Scientists and fashion designers today unveiled a bag made from collagen derived from T. rex (T. rex) Tyrannosaurus fossils found in the US, a unique creation whose purpose is to prove the value of lab-grown leather.
The bag, in teal, was displayed on a rock in a cage under a dinosaur effigy at Amsterdam’s Art Zoo museum, where it will be auctioned next month with a reported starting price of more than half a million dollars.
The scientists who had this initiative said the material was developed using ancient protein fragments extracted from dinosaur fossils, which were inserted into the cell of another animal (they did not specify which one) to produce collagen and, from that, skin.

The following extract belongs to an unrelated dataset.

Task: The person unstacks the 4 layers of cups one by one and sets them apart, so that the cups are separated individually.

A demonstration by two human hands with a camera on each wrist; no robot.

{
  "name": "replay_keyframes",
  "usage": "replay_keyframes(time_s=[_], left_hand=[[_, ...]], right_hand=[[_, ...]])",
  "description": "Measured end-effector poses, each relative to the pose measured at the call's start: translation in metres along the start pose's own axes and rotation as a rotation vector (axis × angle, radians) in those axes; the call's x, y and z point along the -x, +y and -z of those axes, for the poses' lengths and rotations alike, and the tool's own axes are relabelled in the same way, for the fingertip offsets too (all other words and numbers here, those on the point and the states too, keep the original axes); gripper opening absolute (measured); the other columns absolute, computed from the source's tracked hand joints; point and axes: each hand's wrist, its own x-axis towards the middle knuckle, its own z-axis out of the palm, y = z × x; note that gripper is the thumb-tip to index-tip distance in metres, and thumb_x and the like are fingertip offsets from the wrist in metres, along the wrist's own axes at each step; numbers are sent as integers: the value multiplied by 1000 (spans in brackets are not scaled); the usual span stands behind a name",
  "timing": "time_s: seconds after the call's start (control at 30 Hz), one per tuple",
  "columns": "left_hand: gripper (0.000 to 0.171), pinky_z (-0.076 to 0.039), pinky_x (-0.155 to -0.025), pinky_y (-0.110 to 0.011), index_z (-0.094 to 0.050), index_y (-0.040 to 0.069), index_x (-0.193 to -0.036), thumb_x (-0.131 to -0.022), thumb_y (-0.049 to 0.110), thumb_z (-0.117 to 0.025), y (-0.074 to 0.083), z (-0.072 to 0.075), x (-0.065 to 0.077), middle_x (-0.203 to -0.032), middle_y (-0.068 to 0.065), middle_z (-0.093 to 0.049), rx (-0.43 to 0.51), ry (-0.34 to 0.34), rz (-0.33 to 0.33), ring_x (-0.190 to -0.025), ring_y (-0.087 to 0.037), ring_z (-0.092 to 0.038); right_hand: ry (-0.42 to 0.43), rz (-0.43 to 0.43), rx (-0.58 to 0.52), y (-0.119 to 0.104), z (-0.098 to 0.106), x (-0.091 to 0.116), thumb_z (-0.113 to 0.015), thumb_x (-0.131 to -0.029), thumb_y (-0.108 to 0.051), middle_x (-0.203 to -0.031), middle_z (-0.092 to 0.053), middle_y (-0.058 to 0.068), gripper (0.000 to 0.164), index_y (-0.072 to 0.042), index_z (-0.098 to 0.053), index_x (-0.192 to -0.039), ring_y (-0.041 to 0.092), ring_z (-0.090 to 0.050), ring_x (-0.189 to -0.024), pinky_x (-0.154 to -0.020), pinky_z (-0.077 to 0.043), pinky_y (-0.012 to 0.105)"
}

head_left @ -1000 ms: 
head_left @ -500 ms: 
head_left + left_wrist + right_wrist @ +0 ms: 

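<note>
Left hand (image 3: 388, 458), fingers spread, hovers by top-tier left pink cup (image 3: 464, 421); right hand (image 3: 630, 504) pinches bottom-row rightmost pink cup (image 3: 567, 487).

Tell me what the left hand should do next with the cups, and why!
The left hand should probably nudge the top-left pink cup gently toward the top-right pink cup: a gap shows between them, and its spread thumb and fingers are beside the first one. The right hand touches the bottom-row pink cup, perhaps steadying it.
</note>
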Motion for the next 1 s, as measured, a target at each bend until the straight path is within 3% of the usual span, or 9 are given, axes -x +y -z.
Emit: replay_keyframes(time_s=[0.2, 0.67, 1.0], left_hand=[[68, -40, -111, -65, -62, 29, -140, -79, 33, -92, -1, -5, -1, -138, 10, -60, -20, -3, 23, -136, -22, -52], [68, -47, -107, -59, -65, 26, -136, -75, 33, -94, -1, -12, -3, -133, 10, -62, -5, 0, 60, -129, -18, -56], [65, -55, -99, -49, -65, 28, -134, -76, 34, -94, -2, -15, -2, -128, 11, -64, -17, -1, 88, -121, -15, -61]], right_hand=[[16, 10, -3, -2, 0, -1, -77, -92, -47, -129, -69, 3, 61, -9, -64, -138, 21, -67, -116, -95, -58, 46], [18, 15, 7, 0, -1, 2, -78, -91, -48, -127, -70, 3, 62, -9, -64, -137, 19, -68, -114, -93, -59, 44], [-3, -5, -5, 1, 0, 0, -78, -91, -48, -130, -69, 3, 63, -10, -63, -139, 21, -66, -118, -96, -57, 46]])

“The technical challenges were many,” said Thomas Mitchell, chief executive of The Organoid Company, one of three companies involved in the project to create the “tyrannosaur skin bag”. The Organoid Genome Engineering Company and advertising conglomerate VML, another of the companies involved in the project, had also collaborated in 2023 to create a giant meatball by combining the DNA of a woolly mammoth with sheep cells. Che Connon, chief executive of Lab-Grown Leather Ltd, which worked to produce the bag’s leather from the modified collagen, said the fact that it came from Tyrannosaurus Rex gave it added momentum.
“It’s not just an eco-friendly alternative to leather, it’s a technological upgrade,” she said of the lab-grown leather.
Some scientists unconnected to this project have expressed reservations about the term “Tyrannosaurus Rex skin”, arguing that material from other animals is required.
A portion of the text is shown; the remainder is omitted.